Vasodilators, Aortic Elasticity, and Ventricular End-Systolic Stress in Nonanesthetized, Unrestrained Rats
Abstract We evaluated the effect of different vasodilators on ventricular end-systolic stress by investigating the impact of sodium nitroprusside, nifedipine, and hydralazine on blood pressure, aortic stiffness, and wave reflection during drug-induced hypotension (to 80 mm Hg mean blood pressure) in normotensive (central aortic mean blood pressure, 116 to 119 mm Hg; systolic pressure, 133 to 137 mm Hg), nonanesthetized, unrestrained rats. Aortic stiffness was evaluated from the slope of the linear regression relating pulse wave velocity (PWV) to central aortic mean or pulse pressure. The fall in central aortic systolic blood pressure was less than the fall in mean pressure, especially after hydralazine (122±4 mm Hg; sodium nitroprusside, 107±2; and nifedipine, 112±3 mm Hg; P<.05). The PWV/mean pressure slope was linear, positive, and similar in all three groups (hydralazine, 3.3±0.2; sodium nitroprusside, 3.8±0.3; and nifedipine, 3.9±0.3 cm · s−1 · mm Hg−1; P>.05). The PWV/pulse pressure slope was linear, negative, and less steep in the case of hydralazine (−4.9±0.6; sodium nitroprusside, −15.5±3.7; and nifedipine, −13.5±2.9 cm · s−1 · mm Hg−1; P<.05). The travel time and augmentation index of the reflected wave were similar in all groups. In conclusion, sodium nitroprusside and nifedipine had a more beneficial effect on end-systolic stress than did hydralazine. This does not appear to be related to any specific effect on wave reflection or the “static” relationship between PWV and aortic mean blood pressure; it may be related to the effects of these drugs on the “dynamic” relationship between PWV and pulse pressure.

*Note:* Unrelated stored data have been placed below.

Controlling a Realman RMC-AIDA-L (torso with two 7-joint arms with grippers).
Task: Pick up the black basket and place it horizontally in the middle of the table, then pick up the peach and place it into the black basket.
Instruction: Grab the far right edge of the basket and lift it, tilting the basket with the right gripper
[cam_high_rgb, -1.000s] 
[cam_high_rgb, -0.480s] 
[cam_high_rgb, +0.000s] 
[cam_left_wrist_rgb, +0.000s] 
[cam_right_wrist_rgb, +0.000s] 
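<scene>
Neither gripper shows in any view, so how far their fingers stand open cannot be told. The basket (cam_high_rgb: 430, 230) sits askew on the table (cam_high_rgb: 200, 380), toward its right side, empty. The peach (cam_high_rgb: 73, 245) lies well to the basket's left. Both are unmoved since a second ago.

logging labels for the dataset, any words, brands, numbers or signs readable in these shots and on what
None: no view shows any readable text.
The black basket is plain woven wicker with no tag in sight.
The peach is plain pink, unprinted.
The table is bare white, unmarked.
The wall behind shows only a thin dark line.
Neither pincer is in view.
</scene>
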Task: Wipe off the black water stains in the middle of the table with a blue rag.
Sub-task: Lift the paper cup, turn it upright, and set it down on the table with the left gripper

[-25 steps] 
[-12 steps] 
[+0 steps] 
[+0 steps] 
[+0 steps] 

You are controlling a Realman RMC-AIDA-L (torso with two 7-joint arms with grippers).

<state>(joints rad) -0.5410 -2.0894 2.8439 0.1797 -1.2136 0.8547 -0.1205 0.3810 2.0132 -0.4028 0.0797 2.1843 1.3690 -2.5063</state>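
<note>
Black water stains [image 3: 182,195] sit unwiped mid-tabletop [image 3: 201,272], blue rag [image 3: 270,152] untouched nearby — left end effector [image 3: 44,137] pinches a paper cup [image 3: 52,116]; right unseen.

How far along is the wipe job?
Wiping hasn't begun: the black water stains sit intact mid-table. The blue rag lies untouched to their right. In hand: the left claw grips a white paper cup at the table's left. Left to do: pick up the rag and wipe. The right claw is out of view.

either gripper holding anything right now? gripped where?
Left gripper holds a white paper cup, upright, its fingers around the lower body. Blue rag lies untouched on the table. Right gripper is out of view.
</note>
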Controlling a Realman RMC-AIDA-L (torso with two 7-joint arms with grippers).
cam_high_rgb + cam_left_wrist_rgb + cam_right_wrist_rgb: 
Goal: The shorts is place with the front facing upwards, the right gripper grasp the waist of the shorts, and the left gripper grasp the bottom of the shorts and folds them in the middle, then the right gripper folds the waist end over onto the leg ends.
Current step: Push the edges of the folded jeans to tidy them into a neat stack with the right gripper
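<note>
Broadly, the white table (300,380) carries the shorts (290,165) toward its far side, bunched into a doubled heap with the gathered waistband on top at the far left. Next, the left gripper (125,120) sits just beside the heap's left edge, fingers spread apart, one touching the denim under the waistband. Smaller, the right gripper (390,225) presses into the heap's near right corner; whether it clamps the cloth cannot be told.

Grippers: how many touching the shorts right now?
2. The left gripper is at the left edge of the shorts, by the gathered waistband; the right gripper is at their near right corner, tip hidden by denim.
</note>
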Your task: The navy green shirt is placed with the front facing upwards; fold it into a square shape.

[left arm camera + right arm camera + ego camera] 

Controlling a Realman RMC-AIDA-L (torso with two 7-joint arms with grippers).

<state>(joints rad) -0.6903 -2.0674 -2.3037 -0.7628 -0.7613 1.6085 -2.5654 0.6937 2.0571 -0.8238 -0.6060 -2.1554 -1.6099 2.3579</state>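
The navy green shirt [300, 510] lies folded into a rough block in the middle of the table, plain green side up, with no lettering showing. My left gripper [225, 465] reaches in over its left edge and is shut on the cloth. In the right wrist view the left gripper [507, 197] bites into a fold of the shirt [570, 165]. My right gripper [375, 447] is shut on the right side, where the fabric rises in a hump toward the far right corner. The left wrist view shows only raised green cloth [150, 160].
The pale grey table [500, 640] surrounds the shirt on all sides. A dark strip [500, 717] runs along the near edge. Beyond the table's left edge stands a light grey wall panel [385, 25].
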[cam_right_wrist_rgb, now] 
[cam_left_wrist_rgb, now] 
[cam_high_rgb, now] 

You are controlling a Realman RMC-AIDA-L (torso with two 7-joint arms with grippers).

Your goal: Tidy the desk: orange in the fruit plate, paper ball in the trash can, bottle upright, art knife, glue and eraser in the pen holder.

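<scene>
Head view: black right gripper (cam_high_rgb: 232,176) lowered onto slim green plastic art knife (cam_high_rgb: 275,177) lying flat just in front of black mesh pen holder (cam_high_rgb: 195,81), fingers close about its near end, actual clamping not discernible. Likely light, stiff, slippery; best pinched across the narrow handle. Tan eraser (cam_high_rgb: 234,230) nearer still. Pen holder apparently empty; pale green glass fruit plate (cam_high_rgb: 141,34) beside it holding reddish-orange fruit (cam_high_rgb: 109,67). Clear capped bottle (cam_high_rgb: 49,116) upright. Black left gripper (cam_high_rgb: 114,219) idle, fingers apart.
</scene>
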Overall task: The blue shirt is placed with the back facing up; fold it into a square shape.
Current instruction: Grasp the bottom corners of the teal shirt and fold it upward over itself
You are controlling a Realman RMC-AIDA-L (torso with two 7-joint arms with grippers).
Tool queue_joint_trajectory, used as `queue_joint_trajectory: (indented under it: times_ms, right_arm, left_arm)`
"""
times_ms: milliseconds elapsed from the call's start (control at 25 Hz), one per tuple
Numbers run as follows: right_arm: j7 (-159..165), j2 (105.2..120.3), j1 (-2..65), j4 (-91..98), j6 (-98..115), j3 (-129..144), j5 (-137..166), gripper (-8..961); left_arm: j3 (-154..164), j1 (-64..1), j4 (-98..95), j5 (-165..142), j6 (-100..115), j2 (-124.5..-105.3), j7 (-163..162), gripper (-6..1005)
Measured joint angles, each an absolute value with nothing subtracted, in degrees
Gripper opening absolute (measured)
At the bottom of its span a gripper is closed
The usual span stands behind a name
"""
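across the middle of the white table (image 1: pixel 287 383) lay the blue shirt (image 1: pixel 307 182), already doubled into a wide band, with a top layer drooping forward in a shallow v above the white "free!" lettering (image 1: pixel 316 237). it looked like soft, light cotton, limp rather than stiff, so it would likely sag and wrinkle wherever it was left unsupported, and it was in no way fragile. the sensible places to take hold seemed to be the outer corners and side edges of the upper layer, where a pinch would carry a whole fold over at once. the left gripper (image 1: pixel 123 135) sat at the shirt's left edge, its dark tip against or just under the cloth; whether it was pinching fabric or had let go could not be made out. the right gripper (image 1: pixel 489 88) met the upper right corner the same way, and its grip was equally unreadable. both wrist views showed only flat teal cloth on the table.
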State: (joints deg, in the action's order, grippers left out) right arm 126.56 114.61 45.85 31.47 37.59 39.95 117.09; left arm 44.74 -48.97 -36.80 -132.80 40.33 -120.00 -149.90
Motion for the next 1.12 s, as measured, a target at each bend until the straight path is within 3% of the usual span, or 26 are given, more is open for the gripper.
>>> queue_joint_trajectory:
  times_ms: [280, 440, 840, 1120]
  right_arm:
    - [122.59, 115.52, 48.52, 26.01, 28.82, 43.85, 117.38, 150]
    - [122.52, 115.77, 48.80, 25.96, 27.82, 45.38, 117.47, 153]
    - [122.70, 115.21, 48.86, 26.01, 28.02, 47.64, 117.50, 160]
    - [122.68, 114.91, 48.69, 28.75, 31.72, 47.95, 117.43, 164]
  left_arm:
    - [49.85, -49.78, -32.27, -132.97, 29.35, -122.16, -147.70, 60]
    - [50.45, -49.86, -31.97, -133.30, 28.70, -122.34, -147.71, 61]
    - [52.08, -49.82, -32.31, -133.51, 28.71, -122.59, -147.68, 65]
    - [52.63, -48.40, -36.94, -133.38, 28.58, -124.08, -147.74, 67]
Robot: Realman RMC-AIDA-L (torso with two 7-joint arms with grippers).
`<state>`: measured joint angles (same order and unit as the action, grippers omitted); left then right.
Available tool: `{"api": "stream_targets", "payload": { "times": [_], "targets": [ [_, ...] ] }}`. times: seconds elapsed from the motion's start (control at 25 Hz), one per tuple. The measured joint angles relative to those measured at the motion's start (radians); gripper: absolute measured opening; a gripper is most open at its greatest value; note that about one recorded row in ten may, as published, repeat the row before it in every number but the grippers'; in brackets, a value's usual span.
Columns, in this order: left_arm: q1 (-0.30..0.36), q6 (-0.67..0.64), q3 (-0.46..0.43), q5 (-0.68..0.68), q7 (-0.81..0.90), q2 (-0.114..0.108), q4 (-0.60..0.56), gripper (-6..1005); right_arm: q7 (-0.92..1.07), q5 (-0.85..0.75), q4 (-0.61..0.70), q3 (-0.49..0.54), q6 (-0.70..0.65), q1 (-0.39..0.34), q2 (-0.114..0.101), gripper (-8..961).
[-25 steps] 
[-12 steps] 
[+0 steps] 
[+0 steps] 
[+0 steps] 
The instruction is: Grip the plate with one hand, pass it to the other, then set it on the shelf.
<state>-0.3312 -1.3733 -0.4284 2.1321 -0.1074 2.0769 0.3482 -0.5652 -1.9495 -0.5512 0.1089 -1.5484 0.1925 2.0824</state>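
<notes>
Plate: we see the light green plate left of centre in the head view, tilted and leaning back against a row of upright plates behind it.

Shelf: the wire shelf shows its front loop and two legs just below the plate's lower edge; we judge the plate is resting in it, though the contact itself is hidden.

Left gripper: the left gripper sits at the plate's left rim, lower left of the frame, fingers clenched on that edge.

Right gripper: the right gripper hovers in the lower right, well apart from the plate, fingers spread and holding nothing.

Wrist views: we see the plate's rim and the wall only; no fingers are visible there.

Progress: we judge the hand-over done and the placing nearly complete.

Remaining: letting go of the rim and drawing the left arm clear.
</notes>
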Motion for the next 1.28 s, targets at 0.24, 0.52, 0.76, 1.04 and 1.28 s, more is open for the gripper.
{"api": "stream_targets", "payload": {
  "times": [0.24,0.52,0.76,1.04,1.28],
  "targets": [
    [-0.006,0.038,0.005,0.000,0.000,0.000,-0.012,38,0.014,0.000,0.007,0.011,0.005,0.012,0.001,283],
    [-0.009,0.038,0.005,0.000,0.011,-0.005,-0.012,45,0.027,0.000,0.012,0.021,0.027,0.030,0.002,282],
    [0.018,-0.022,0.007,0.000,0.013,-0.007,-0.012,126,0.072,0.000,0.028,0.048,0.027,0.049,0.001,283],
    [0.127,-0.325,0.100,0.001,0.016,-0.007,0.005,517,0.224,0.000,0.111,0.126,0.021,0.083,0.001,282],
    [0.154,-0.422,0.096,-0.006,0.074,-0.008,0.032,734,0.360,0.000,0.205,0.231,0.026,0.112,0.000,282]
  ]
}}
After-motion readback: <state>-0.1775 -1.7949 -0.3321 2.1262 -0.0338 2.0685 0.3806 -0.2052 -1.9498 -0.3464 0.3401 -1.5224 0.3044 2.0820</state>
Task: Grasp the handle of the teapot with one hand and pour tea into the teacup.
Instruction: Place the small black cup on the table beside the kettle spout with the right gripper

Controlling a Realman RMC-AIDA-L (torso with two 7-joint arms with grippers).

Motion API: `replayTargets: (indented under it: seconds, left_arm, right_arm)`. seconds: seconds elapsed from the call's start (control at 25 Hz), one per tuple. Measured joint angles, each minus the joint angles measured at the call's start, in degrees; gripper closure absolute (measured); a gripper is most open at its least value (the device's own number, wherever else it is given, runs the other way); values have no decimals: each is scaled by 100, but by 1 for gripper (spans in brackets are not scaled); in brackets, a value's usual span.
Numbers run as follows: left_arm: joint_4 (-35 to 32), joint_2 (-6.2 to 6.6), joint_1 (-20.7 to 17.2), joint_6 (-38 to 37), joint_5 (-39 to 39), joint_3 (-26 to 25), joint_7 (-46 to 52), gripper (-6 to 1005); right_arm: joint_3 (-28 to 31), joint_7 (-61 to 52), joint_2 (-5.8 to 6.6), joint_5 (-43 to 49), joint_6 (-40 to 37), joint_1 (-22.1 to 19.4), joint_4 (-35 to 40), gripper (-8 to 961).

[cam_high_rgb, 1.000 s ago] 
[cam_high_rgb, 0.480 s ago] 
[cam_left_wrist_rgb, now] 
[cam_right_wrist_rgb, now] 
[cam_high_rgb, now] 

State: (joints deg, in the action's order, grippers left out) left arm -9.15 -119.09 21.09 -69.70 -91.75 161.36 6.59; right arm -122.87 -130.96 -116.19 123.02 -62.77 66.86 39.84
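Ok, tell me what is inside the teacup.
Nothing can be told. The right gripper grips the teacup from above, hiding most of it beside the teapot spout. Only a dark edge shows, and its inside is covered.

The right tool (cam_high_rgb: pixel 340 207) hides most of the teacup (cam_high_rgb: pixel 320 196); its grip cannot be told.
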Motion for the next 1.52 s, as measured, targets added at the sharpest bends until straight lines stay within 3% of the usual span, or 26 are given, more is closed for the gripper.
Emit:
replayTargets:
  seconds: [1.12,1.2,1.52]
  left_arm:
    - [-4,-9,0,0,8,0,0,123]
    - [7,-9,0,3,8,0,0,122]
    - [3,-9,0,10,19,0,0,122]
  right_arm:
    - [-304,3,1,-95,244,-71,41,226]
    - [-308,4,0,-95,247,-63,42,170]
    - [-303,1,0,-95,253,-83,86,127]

As the aorta becomes stiffer with age,1 compliance decreases, and wave reflection occurs earlier.2 Thus, left ventricular end-systolic stress increases, leading to left ventricular hypertrophy and dysfunction.3 4 Drugs such as nitrates and dihydropyridine calcium channel blockers, which increase small peripheral arterial caliber and distensibility, can specifically reduce the effects of early wave reflection and lower central aortic systolic pressure.4 5 6 7 8 Other drugs, such as hydralazine, which reduces arteriolar peripheral resistance, may also indirectly modify wave reflection (by lowering aortic intraluminal pressure and hence pulse wave velocity [PWV]), but their effect on pulsatility is less pronounced. Thus, it has been shown in spontaneously hypertensive rats that chronic treatment with hydralazine increases characteristic impedance and the amplitude of the forward wave and is hence unable to regress left ventricular hypertrophy in spite of effective control of blood pressure.9
In this article, we examine the effects of sodium nitroprusside, nifedipine, and hydralazine on central aortic systolic pressure, wall stiffness, and the pulse pressure (PP) contour in normotensive, nonanesthetized, unrestrained rats. Static aortic isobaric elasticity was evaluated from the slope, relating thoraco-abdominal PWV to central aortic mean blood pressure,10 11 12 13 following a drug-induced decrease in blood pressure from normotension (120 mm Hg) to 80 mm Hg. Changes in the viscoelastic properties of the aortic wall were evaluated from changes in dynamic aortic isobaric elasticity (PWV versus central aortic pulse pressure) during drug-induced hypotension. We use the term “isobaric elasticity” in the same sense as “elastic modulus,” ie, an increase in isobaric elasticity denotes an increase in wall stiffness. The timing and amplitude of wave reflection were evaluated according to the method described by Murgo et al.14
Twenty-four adult, normotensive, male Wistar rats (451±5 g, Ico: Wi, IOPS AF/Han; Iffa Credo, 69210 l’Arbresle, France) were given a rodent diet (UAR, Villemoisson sur Orge, France) and water ad libitum for 1 week and then were separated into three groups (sodium nitroprusside, n=9; nifedipine, n=8; hydralazine, n=7; see below). Eight age- and body weight–matched controls received vehicle. Experiments were performed in accordance with the guidelines of the European Union and the French Ministry of Agriculture.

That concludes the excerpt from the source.